### TO DO
Look through the entries below and return all lines including the word "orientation".

(Records contained in a dataset)
☆ ☆ ☆
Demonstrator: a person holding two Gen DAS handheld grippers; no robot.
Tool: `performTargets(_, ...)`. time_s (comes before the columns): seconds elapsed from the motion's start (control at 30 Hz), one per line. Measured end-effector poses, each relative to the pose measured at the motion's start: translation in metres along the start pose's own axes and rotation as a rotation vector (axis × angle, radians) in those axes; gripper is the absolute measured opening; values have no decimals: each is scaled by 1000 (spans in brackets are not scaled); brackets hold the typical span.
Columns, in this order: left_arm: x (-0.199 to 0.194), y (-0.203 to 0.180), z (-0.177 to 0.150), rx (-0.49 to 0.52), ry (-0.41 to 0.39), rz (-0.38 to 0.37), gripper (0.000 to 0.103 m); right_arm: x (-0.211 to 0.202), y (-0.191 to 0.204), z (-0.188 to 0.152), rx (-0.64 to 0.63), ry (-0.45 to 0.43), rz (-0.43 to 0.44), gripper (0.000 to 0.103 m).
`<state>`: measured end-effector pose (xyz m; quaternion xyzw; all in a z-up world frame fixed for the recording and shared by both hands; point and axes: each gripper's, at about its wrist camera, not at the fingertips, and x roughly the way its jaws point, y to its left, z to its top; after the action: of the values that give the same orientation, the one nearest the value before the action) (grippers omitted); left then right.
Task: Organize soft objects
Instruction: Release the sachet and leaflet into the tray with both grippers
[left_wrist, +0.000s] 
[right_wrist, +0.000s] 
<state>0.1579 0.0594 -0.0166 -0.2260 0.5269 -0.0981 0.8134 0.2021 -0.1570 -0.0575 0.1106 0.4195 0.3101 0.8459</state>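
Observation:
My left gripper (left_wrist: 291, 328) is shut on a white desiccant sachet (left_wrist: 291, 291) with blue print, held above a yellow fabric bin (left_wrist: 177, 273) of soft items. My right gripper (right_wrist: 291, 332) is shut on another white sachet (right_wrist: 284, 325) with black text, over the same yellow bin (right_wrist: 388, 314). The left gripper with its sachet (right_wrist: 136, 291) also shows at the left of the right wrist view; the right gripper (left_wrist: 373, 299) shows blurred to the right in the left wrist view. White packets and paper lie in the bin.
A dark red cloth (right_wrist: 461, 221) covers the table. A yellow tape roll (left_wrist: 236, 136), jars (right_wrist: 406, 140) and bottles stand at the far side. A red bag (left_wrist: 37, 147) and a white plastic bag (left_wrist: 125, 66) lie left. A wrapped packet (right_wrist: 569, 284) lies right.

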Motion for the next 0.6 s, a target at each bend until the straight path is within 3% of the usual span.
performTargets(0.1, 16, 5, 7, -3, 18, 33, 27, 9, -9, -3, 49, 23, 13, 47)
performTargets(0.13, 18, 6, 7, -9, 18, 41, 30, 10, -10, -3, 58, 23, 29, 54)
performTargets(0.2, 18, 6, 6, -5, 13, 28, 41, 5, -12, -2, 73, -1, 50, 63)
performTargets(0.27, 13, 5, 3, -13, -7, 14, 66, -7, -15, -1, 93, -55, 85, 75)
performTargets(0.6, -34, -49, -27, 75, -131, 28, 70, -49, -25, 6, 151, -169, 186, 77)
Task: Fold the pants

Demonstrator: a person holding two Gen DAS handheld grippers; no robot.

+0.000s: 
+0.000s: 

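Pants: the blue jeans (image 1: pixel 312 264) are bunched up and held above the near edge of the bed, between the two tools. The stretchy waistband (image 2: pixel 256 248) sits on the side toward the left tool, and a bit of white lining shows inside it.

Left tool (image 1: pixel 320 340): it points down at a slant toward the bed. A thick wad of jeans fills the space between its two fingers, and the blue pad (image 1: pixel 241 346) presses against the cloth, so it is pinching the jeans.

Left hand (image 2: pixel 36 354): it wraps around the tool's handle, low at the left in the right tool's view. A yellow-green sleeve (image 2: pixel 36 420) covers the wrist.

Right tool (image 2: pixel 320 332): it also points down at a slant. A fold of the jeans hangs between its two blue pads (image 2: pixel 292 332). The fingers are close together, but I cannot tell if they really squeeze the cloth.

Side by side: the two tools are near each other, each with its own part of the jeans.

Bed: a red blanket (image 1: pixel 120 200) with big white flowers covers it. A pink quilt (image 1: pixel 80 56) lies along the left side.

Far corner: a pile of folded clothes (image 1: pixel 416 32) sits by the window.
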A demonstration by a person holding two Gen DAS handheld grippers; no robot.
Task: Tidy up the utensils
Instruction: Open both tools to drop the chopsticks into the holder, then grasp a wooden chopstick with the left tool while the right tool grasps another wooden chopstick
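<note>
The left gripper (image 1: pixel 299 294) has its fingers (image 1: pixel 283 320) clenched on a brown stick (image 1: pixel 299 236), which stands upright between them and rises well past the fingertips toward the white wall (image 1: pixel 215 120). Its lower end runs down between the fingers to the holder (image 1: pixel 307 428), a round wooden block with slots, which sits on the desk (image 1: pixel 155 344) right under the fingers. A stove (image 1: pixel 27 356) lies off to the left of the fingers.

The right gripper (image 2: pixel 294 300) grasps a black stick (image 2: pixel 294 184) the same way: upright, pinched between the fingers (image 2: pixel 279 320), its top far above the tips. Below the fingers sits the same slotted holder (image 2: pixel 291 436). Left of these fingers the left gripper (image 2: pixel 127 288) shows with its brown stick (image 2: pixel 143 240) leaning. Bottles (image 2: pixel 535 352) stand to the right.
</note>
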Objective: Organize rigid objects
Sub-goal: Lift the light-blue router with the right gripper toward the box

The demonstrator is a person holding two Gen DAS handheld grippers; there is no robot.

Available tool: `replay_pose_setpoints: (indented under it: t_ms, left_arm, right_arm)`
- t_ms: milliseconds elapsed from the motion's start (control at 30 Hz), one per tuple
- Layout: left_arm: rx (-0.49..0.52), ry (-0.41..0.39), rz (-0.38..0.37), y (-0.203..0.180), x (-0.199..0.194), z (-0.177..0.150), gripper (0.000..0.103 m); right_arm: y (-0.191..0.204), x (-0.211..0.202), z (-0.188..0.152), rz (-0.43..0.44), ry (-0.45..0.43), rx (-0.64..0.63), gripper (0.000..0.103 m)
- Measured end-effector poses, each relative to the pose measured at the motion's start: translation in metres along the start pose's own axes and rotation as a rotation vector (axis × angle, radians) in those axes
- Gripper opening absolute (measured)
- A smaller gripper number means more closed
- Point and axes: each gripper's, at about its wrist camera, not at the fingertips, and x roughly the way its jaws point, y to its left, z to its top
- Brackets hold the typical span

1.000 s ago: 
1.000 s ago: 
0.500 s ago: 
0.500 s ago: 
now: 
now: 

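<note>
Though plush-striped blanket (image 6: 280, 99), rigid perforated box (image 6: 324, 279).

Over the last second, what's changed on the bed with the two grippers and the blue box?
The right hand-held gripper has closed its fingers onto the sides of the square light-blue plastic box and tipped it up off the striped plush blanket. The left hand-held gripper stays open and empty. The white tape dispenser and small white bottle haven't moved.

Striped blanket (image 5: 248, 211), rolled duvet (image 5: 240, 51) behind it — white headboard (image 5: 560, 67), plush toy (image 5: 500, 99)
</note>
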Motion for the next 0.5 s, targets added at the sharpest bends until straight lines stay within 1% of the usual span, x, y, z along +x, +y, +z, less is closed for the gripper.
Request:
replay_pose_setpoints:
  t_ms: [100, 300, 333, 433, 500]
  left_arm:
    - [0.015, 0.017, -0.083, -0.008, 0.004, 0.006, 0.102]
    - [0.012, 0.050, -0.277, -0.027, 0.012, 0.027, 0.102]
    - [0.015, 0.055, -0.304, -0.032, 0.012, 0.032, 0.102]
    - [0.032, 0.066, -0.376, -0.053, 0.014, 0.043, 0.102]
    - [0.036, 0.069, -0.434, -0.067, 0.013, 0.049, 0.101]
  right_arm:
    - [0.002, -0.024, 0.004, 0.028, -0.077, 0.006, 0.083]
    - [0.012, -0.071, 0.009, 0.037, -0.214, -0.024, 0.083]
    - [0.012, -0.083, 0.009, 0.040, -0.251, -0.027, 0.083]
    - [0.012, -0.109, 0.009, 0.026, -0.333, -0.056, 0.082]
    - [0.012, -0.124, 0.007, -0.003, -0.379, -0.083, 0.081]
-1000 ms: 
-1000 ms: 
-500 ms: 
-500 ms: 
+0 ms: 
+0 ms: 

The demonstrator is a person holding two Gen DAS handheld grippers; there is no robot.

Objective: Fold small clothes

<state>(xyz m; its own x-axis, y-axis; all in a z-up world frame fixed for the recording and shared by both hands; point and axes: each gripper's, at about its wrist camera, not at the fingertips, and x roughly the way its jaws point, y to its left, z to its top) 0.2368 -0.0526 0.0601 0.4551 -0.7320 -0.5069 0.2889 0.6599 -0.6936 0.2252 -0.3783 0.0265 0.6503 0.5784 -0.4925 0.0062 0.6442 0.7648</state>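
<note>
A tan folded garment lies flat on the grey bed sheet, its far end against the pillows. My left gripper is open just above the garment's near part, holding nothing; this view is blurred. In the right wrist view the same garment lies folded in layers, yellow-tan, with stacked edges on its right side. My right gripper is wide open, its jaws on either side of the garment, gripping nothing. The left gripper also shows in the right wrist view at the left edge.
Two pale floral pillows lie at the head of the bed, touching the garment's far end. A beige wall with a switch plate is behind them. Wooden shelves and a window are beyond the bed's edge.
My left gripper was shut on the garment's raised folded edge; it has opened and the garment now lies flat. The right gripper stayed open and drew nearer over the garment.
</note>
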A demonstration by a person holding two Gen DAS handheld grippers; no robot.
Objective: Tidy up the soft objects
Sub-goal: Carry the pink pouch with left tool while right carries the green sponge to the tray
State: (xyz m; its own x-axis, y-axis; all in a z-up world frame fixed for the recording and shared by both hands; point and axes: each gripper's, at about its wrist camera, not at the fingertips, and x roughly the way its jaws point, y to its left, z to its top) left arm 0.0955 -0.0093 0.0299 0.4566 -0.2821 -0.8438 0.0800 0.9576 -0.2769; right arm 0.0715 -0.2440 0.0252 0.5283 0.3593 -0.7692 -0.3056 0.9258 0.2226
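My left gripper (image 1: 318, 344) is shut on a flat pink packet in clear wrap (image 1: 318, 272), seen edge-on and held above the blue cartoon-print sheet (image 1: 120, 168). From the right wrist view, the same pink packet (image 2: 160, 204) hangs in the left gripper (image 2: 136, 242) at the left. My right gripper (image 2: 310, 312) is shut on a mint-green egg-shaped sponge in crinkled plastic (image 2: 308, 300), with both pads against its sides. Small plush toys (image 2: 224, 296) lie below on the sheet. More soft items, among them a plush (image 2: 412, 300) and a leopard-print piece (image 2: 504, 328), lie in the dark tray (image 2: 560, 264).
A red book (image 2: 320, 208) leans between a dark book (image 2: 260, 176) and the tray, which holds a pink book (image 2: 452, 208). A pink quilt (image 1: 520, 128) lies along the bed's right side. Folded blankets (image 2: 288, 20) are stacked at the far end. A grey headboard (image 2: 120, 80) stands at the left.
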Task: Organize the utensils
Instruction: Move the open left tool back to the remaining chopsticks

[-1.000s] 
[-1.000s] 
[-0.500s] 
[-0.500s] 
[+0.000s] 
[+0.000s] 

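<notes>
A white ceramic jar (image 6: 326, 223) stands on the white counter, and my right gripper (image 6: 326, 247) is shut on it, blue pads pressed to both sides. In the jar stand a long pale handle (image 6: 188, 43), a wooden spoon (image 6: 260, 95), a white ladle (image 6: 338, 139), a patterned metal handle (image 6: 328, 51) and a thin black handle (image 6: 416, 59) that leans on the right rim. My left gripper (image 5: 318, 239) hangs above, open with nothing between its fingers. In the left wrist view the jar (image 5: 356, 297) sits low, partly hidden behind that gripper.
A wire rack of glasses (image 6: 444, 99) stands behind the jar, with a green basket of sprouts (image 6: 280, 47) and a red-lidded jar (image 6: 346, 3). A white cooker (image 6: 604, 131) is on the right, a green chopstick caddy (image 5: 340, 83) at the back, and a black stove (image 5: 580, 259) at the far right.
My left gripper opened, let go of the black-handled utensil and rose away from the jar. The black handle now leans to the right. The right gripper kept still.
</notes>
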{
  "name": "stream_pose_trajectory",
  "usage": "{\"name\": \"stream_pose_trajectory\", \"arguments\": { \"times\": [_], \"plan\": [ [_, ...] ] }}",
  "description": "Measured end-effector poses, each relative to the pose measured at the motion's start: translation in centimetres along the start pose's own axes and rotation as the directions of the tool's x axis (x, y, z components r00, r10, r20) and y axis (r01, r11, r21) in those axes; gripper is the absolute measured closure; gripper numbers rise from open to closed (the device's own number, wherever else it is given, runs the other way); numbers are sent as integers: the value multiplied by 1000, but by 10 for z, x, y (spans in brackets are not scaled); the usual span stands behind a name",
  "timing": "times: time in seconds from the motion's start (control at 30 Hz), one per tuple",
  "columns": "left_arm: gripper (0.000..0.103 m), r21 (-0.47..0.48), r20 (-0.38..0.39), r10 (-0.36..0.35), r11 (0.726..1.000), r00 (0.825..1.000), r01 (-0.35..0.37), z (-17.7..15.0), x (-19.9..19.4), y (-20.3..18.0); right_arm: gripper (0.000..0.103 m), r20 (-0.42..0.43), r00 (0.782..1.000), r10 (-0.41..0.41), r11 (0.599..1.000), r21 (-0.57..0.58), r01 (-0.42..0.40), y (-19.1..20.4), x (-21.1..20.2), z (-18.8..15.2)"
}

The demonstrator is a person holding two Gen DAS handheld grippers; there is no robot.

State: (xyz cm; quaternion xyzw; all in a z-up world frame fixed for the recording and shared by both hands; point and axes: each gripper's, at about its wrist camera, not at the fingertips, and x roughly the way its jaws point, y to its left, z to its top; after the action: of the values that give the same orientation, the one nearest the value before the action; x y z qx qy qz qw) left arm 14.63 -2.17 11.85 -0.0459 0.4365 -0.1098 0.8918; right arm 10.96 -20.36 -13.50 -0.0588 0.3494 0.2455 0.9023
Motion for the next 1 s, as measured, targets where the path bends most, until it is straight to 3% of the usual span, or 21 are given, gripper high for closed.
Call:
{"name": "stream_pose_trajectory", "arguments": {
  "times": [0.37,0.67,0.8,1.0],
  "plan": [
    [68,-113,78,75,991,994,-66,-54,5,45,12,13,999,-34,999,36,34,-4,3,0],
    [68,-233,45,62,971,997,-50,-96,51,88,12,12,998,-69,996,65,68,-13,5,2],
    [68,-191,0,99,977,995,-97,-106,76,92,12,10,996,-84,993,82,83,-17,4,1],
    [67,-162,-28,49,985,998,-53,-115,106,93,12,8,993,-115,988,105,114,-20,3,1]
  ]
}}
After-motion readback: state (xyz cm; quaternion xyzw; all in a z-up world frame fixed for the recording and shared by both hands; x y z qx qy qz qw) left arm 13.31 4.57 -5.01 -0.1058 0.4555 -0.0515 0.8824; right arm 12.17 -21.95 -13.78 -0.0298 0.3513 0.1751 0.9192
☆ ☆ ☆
### OUTPUT FOR THIS TASK
`<state>`: measured end-effector pose (xyz m; quaternion xyzw; all in a z-up world frame fixed for the recording and shared by both hands; point and axes: each gripper's, at about its wrist camera, not at the fingertips, and x roughly the way its jaws point, y to its left, z to its top; after the action: of the values that give the same orientation, the one nearest the value before the action) (grippers omitted); left then right.
State: (xyz cm; quaternion xyzw; all in a z-up world frame fixed for the recording and shared by both hands; point and axes: each gripper's, at about its wrist camera, not at the fingertips, and x roughly the way its jaws point, y to its left, z to its top; after the action: of the values that give the same orientation, the one nearest the value before the action; x y z qx qy qz qw) left arm 14.63 -2.17 11.85 -0.0459 0.4365 -0.1098 0.8918; right arm 10.96 -20.36 -13.50 -0.0588 0.3494 0.2455 0.9023

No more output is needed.